Unser Feature "Porträt per Telefon: Aus dem Leben einer Wäscherin" ist einerseits also eine kleine medienhistorische Hommage. Macht aber andererseits sein eigenes Ding - und leiht sich den Titel, um durch ein langes Telefonat ein Leben zu erzählen.

Eine Erzählung über alles

Erzählt wird das Leben einer Frau aus Neustadt an der Orla. Geboren wurde sie 1961 in Saalfeld. Und was als Gespräch beginnt über den Wert der Arbeit, über Arbeitsbedingungen in der Wäscherei und wie mit jedem neuen Chef etwas schlechter wird in den letzten 26 Jahren, wechselt bald in eine Erzählung über alles.
Über oben und unten - in Neustadt an der Orla und in der Gesellschaft. Über damals und heute, die Schweinemastanlage und die Wäscherei, Gestank und Sauberkeit.

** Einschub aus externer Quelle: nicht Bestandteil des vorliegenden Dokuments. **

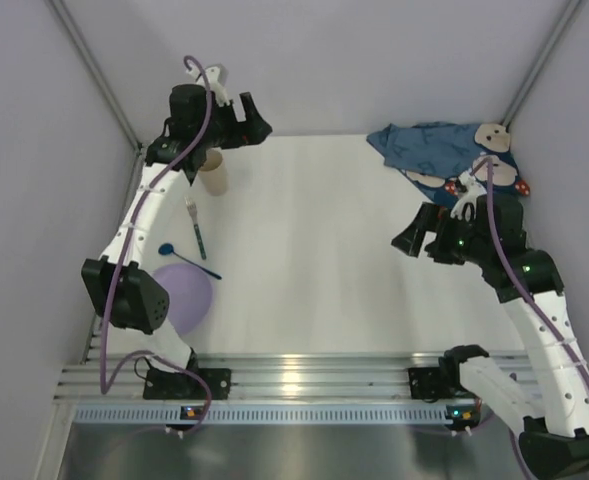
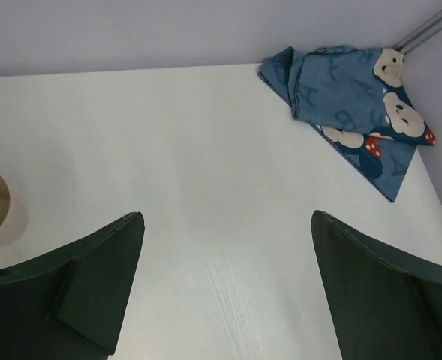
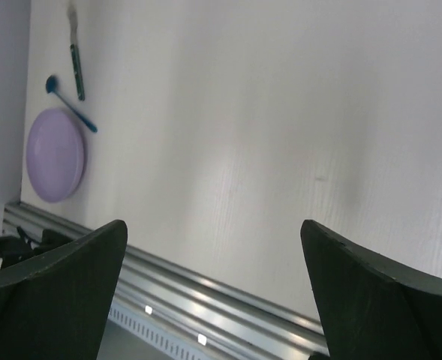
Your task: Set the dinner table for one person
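The dinner table [image 1: 304, 240] fills the top view, white, its metal rail at 6 o'clock. The mouse-print placemat [image 1: 434, 150] lies bunched at 2 o'clock. A lilac plate [image 1: 189, 298] sits at 8 o'clock. Both the left gripper [image 1: 249, 122] and right gripper [image 1: 414, 232] hover with fingers spread wide, holding nothing. A beige cup [image 1: 214, 176] stands at 10 o'clock, with 1 fork [image 1: 196, 230] and 1 blue spoon [image 1: 186, 258] lying between it and the plate. Nothing looks laid yet. Spreading the placemat seems the first step: the nearer right gripper would need to pinch a cloth edge.
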`<state>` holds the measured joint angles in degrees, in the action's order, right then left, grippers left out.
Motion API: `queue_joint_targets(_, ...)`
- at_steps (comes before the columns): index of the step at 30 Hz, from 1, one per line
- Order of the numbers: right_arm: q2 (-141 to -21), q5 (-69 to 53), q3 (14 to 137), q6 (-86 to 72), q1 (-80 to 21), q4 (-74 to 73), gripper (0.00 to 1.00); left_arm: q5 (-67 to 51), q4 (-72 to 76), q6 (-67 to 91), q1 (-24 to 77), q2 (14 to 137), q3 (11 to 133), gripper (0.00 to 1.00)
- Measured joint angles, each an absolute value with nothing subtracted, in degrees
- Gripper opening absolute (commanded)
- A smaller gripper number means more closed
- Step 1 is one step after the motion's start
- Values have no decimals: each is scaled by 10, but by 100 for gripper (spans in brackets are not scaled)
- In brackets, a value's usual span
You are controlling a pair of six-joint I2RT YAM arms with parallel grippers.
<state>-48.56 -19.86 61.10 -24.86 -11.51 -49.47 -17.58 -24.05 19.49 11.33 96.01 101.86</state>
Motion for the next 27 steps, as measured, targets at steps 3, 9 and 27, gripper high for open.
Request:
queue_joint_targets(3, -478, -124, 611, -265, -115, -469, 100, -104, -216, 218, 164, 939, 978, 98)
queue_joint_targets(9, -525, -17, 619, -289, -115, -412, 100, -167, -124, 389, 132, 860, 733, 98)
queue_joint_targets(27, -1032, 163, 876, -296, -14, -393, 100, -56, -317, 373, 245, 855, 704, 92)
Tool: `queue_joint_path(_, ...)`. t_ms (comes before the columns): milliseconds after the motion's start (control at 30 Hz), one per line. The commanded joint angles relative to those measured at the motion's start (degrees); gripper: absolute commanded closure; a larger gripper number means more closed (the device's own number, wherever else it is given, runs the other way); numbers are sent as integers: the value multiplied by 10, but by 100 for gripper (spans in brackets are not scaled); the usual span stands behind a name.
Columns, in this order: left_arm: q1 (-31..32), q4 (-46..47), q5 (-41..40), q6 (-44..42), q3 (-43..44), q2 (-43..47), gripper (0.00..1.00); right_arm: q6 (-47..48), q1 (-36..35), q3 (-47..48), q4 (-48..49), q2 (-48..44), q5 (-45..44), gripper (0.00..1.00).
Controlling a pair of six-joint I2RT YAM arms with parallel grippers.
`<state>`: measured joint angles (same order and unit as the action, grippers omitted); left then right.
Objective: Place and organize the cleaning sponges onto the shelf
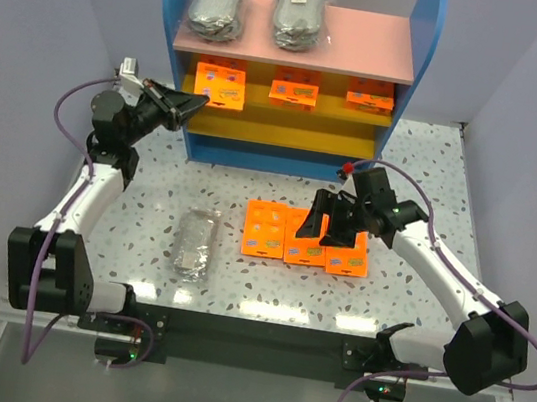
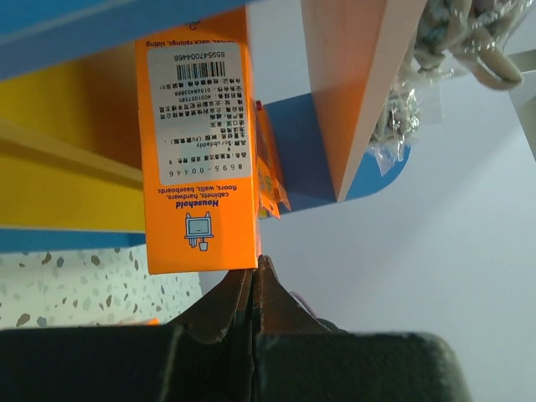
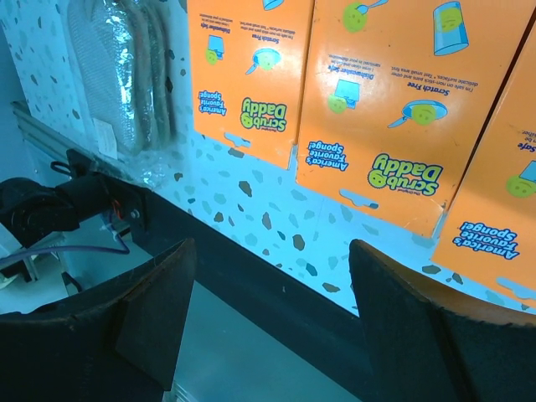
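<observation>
Your left gripper point(image 1: 200, 101) is shut with nothing between the fingers. Its tips sit at the edge of the leftmost packet point(image 1: 219, 84), which stands on the upper yellow board of the shelf point(image 1: 171, 5). Two more packets point(image 1: 294, 91) stand to its right. Two bags point(image 1: 216, 9) lie on the pink top. Your right gripper point(image 1: 329, 230) hangs wide open over three loose packets point(image 1: 265, 229) on the table point(image 1: 433, 185). A third bag point(image 1: 194, 244) lies just left of them.

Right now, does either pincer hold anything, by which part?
Neither holds anything. The left pincer is shut, tip at the edge of an orange packet on the shelf; the right pincer hangs open over table packets.
</observation>
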<state>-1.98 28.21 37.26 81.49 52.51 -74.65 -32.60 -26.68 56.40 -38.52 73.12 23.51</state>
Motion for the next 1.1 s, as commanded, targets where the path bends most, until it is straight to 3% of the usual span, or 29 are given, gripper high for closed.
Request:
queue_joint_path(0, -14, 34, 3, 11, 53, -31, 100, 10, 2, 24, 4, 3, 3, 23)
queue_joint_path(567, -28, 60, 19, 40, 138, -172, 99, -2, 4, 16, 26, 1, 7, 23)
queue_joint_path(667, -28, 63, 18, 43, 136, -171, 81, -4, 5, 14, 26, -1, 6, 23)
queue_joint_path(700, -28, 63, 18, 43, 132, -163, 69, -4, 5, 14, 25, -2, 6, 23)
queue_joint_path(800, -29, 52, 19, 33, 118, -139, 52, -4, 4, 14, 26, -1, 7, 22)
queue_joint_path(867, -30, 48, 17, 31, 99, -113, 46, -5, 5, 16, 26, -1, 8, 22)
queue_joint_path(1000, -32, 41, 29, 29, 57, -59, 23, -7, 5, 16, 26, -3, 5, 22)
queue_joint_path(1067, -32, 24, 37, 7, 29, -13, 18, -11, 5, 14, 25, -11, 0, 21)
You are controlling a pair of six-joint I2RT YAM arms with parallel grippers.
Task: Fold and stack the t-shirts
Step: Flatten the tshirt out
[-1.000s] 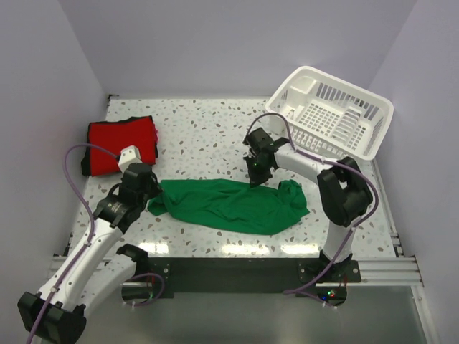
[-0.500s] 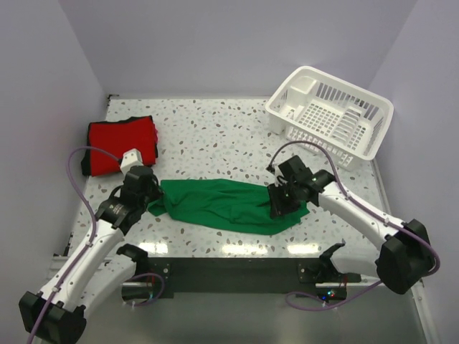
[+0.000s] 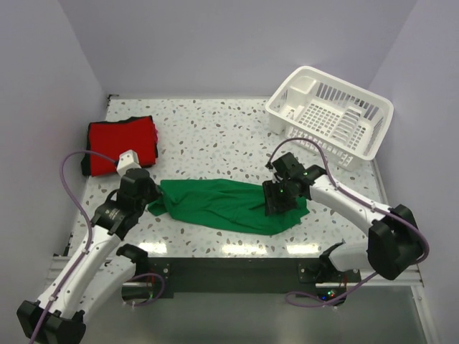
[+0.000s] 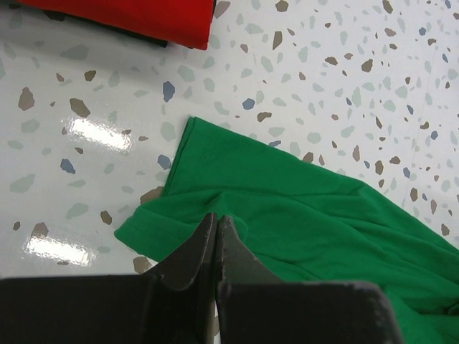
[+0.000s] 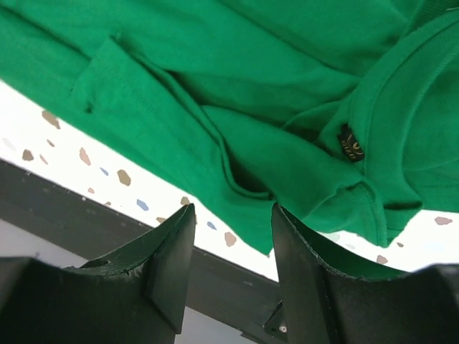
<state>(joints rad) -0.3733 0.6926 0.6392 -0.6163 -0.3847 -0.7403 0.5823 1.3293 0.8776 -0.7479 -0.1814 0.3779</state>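
Note:
The green t-shirt (image 3: 222, 204) lies crumpled in a long band across the front of the table; its collar with a dark label (image 5: 351, 143) shows in the right wrist view. The red t-shirt (image 3: 122, 138) lies folded at the back left. My left gripper (image 3: 148, 203) is at the green shirt's left end, its tips (image 4: 216, 219) pressed together on the fabric (image 4: 308, 215); whether cloth is pinched between them does not show. My right gripper (image 3: 276, 204) hangs open over the shirt's right part, near the collar, with nothing between its fingers (image 5: 233, 209).
A white slatted basket (image 3: 331, 110) stands at the back right. The red shirt's edge (image 4: 143, 18) shows beyond the left gripper. A dark rail (image 3: 229, 269) runs along the table's front edge, just below the right fingers (image 5: 64, 208). White walls enclose the table.
The right arm swung from the green shirt's back edge to its right end, and its jaws opened. The left gripper stayed shut at the left end.

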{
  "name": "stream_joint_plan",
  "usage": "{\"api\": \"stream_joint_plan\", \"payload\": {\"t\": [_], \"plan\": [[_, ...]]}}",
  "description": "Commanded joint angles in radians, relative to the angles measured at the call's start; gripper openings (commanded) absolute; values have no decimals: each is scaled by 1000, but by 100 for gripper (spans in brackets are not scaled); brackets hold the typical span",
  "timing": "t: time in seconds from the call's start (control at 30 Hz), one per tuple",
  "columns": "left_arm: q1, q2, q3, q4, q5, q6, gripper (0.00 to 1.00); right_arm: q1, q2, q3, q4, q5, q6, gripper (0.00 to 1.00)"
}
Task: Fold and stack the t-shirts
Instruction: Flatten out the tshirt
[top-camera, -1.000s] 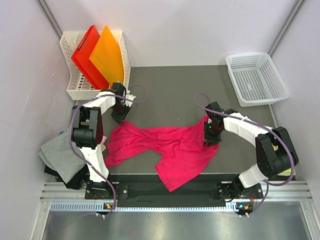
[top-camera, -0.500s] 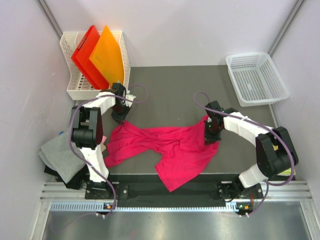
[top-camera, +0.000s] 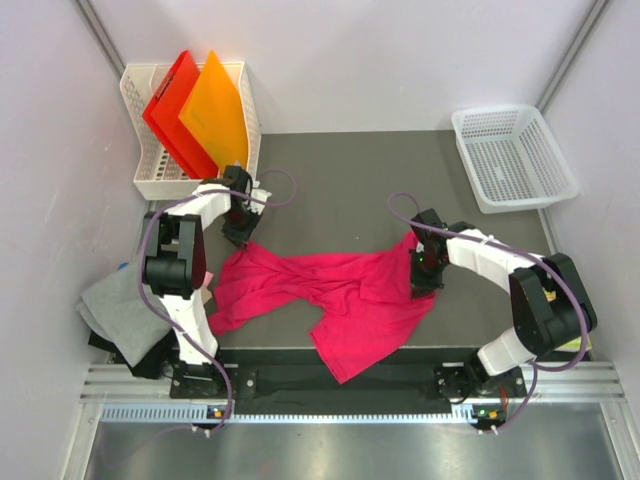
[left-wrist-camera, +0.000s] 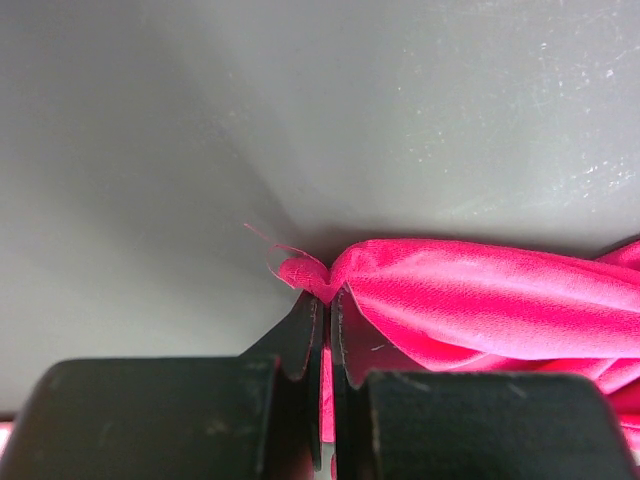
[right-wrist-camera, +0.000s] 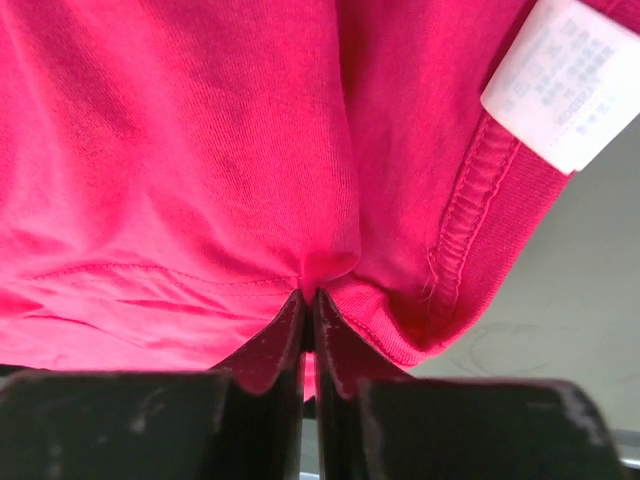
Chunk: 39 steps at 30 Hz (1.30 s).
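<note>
The magenta-pink t-shirt (top-camera: 330, 295) lies crumpled across the middle of the dark table. My left gripper (top-camera: 240, 236) is shut on its far left corner; the left wrist view shows the pinched cloth (left-wrist-camera: 420, 300) between the fingertips (left-wrist-camera: 326, 298). My right gripper (top-camera: 424, 282) is shut on the shirt's right edge; the right wrist view shows the hem (right-wrist-camera: 330, 265) pinched and a white label (right-wrist-camera: 565, 85) at upper right. A folded grey t-shirt (top-camera: 122, 310) lies on a pile off the table's left edge.
A white rack (top-camera: 150, 170) at the back left holds a red folder (top-camera: 175, 110) and an orange folder (top-camera: 215, 110). A white mesh basket (top-camera: 512, 155) stands at the back right. The table's near edge (top-camera: 330, 352) runs just below the shirt.
My right gripper has moved slightly toward the near edge with the shirt's right edge. The left arm has not moved.
</note>
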<state>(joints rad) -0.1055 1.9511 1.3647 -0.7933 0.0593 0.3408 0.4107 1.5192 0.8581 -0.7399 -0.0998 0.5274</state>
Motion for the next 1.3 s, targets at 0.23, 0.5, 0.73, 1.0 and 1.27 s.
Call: {"api": "stream_joint_plan", "payload": {"t": [0.23,0.5,0.73,1.0,1.27], "plan": [[12,-135,126,-79,-50,9,0,5,-98,264,-142,97,-44,0],[13,-293,500,-210,-111,15,0,7,-260,803,-242,219,-99,0],[13,-527,570,-279,-196,46,0,7,-402,1041,-280,204,-125,0],[13,-721,707,-302,-340,92,0,7,-433,1401,-389,150,-170,0],[13,-807,926,-457,-332,78,0,5,-522,1507,-466,144,-193,0]]}}
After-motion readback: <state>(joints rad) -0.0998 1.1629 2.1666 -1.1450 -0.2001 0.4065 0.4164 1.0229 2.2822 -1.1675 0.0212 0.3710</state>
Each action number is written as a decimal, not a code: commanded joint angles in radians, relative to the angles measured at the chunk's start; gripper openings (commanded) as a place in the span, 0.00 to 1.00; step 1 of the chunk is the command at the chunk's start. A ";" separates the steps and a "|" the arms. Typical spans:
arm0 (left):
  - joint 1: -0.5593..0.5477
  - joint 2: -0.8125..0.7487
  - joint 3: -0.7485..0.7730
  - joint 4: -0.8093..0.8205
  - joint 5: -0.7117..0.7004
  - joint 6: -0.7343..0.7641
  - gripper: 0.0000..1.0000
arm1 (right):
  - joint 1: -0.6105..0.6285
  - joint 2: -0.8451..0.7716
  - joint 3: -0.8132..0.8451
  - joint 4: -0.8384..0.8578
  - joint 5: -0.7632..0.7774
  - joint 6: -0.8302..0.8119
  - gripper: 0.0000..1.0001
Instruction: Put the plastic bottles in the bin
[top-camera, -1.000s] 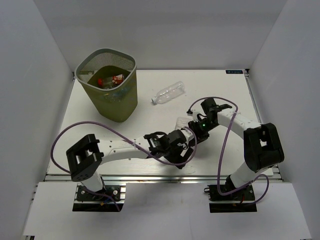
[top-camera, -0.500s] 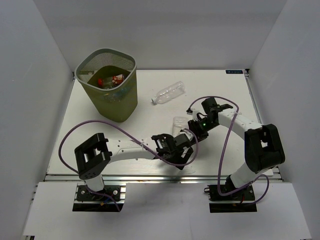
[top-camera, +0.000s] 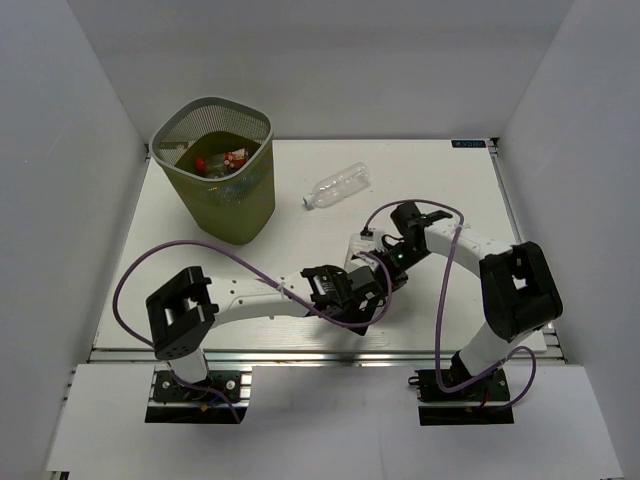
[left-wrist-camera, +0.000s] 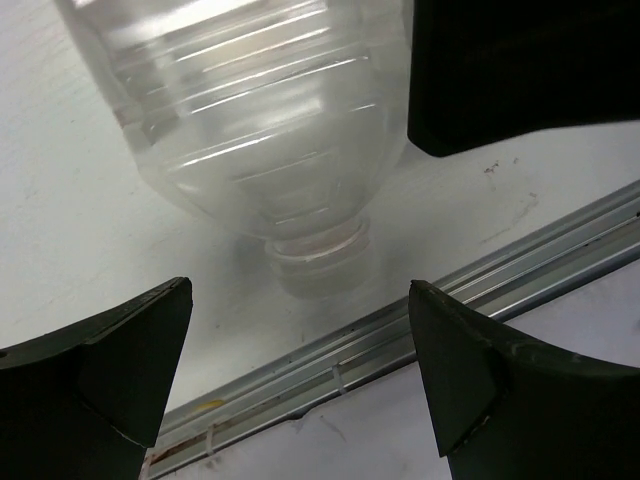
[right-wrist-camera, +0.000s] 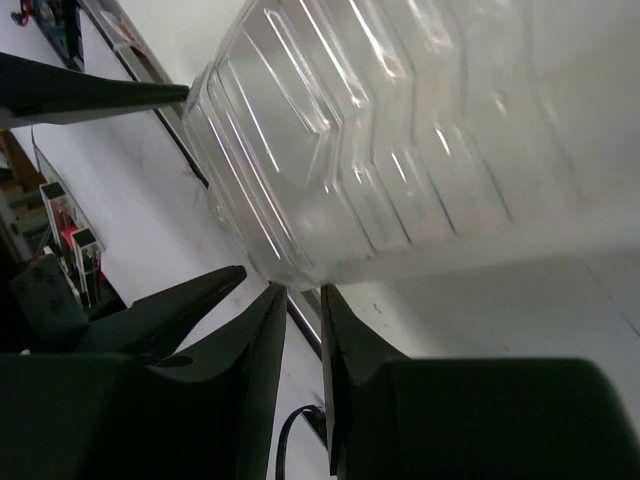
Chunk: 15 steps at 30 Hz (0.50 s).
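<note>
Ribbed clear bottle (left-wrist-camera: 250, 120) on white worktop (left-wrist-camera: 70, 250); left fingers (left-wrist-camera: 120, 350) spread wide; right fingers (right-wrist-camera: 245, 370) nearly together at its edge, grip unclear.

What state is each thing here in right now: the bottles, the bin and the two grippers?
bin: upright, partly filled.
bottles in the bin: lying inside.
far bottle: on its side on the table, untouched.
left gripper: wide open, empty.
right gripper: jaws nearly together at the near bottle's edge; grip unclear.
near bottle: between the two grippers, neck pointing at the left gripper.
</note>
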<state>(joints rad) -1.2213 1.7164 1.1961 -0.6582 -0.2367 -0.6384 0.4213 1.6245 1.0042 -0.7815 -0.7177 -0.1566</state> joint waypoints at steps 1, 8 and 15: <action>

Über DDR und BRD, wobei hier nicht jedes politische System die Rolle spielt, die ihm gemeinhin zugedacht wird. Westreisen und Leistungsgesellschaft. Altersarmut und 9,35 Euro Mindestlohn. Erster Sekretär des Zentralrats der FDJ. Und gute Musik: "Help Mother".

"So kann man leben"

Es geht aber auch um Familie und Freundschaft, Vertrauen und Verlust. Darüber, dass Mädchen lieber das Motorrad sauber machen, als Stricken zu lernen. Warum zum Stiefvater nicht Stiefvater gesagt wird, sondern Vater. Und wie Kugelschreiber, die noch in den Kitteln und Kasacks stecken, wenn die in die Wäscherei kommen, epiphanische Erlebnisse zum Ausgleich verschaffen können. Auch wenn hier niemand "epiphanisch" sagt. "Und so, denke ich mal, kann man leben."